Exactly as written, please set down all of the entries again, with no pictures.

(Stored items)
_ _ _ _ _ _ _
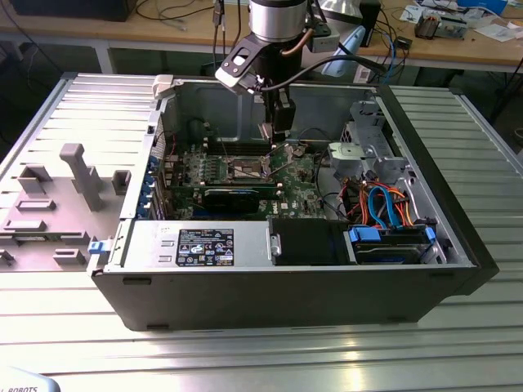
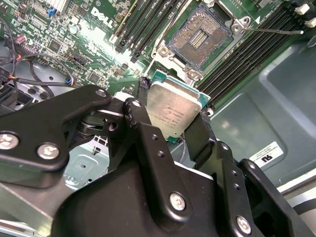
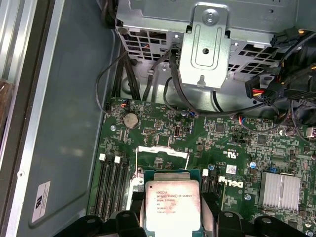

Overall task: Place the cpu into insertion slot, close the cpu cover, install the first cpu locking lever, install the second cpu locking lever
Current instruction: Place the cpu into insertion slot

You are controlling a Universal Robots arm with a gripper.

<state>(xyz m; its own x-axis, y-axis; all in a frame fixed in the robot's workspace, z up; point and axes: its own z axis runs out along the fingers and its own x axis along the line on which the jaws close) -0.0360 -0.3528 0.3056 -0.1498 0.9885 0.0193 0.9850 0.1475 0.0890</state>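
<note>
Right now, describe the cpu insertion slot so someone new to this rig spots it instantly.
Inside the open computer case lies a green motherboard. The insertion slot sits on it between two banks of memory slots, near the cpu clamped in the gripper. Unlike those long narrow slots, it is square, with a metal rim and a dark, gold-speckled centre.

The arm [image 1: 278,20] is hung from twelve o'clock in the exterior view; the gripper [image 1: 270,139] is pointed down, fingers [image 2: 197,138] clamped on the cpu [image 2: 173,111].
</note>
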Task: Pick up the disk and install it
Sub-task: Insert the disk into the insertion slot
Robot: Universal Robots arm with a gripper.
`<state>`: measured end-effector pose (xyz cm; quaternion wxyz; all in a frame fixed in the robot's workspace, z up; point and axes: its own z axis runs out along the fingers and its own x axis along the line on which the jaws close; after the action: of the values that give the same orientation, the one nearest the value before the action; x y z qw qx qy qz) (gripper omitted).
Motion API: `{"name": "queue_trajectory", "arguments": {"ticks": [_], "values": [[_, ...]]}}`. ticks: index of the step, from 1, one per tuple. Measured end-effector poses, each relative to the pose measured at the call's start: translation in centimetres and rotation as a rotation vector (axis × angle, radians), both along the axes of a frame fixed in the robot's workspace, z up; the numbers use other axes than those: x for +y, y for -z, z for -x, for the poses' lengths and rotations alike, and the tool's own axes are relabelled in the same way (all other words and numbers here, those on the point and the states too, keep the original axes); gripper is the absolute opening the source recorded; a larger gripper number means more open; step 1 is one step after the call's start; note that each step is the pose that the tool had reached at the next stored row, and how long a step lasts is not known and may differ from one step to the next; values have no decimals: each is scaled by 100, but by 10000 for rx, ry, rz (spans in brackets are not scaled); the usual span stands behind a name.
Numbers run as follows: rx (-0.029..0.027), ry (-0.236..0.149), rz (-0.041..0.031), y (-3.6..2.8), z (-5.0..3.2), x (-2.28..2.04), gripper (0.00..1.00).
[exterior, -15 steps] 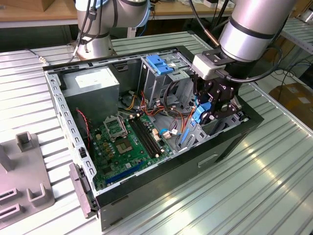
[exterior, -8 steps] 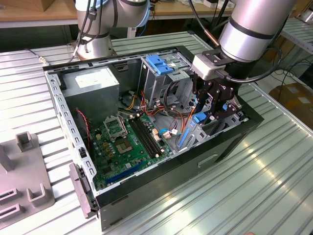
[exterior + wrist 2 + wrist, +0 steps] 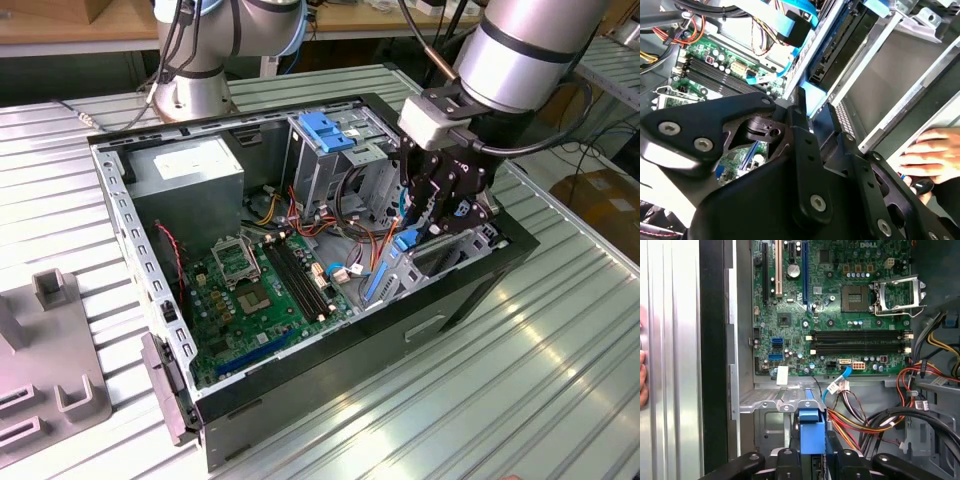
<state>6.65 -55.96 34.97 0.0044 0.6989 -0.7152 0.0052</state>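
The disk [image 3: 406,240] stands on edge inside the open computer case [image 3: 300,370], at the drive cage on the exterior view's right. Only its bright blue carrier frame shows clearly, in both wrist views [image 3: 809,431] [image 3: 815,96]. My gripper [image 3: 428,222] reaches down into the case from above and is shut on the disk, with one black finger on each side of the blue frame [image 3: 812,457]. The disk's lower part sits within the silver cage [image 3: 774,402]; its dark body is mostly hidden.
The green motherboard [image 3: 255,290] lies beside the cage, with bundled cables [image 3: 900,425] close to my fingers. A blue bracket [image 3: 325,130] tops the rear drive cage. A person's hand [image 3: 930,152] rests outside the case wall. A grey fixture [image 3: 50,370] stands on the exterior view's left.
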Motion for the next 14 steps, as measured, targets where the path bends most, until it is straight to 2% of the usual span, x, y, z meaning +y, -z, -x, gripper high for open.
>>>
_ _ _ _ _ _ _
**Result of this task**.
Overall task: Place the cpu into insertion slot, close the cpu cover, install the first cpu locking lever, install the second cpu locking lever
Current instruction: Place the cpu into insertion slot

You are controlling a Universal Robots arm with a gripper.

<state>(xyz m; its own x-axis, y-axis; all in a frame fixed in the robot's workspace, z up; point and axes: its own z axis runs out along the fingers and its own x axis along the line on which the jaws close) -0.0360 -0.3528 0.3056 -0.1498 0.9885 0.0193 0.9850 0.1475 0.0890</state>
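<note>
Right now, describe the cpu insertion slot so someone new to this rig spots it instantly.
Inside the open computer case lies a green motherboard. The insertion slot sits on it between two banks of memory slots, near the cpu clamped in the gripper. Unlike those long narrow slots, it is square, with a metal rim and a dark, gold-speckled centre.

The arm [image 1: 278,20] is hung from twelve o'clock in the exterior view; the gripper [image 1: 270,139] is pointed down, fingers [image 2: 197,138] clamped on the cpu [image 2: 173,111].
</note>
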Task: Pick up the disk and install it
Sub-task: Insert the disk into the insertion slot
Robot: Universal Robots arm with a gripper.
`<state>`: measured end-effector pose (xyz cm; quaternion wxyz; all in a frame fixed in the robot's workspace, z up; point and axes: its own z axis runs out along the fingers and its own x axis along the line on which the jaws close; after the action: of the values that give the same orientation, the one nearest the value before the action; x y z qw qx qy qz) (gripper omitted).
Motion API: `{"name": "queue_trajectory", "arguments": {"ticks": [_], "values": [[_, ...]]}}`. ticks: index of the step, from 1, one per tuple. Measured end-effector poses, each relative to the pose measured at the call's start: translation in centimetres and rotation as a rotation vector (axis × angle, radians), both along the axes of a frame fixed in the robot's workspace, z up; the numbers use other axes than those: x for +y, y for -z, z for -x, for the poses' lengths and rotations alike, and the tool's own axes are relabelled in the same way (all other words and numbers here, those on the point and the states too, keep the original axes); gripper is the absolute opening the source recorded; a larger gripper number means more open; step 1 is one step after the call's start; note that each step is the pose that the tool had reached at the next stored row, and how long a step lasts is not known and may differ from one step to the next; values have no decimals: each is scaled by 100, but by 10000 for rx, ry, rz (spans in brackets are not scaled); the usual span stands behind a name.
Numbers run as follows: rx (-0.029..0.027), ry (-0.236..0.149), rz (-0.041..0.031), y (-3.6..2.8), z (-5.0..3.2), x (-2.28..2.04), gripper (0.00..1.00).
[exterior, -15 steps] 
[exterior, -8 steps] 
[exterior + wrist 2 + wrist, +0 steps] 
<state>6.65 -55.96 34.97 0.0044 0.6989 -0.7152 0.0052</state>
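The disk [image 3: 406,240] stands on edge inside the open computer case [image 3: 300,370], at the drive cage on the exterior view's right. Only its bright blue carrier frame shows clearly, in both wrist views [image 3: 809,431] [image 3: 815,96]. My gripper [image 3: 428,222] reaches down into the case from above and is shut on the disk, with one black finger on each side of the blue frame [image 3: 812,457]. The disk's lower part sits within the silver cage [image 3: 774,402]; its dark body is mostly hidden.
The green motherboard [image 3: 255,290] lies beside the cage, with bundled cables [image 3: 900,425] close to my fingers. A blue bracket [image 3: 325,130] tops the rear drive cage. A person's hand [image 3: 930,152] rests outside the case wall. A grey fixture [image 3: 50,370] stands on the exterior view's left.
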Motion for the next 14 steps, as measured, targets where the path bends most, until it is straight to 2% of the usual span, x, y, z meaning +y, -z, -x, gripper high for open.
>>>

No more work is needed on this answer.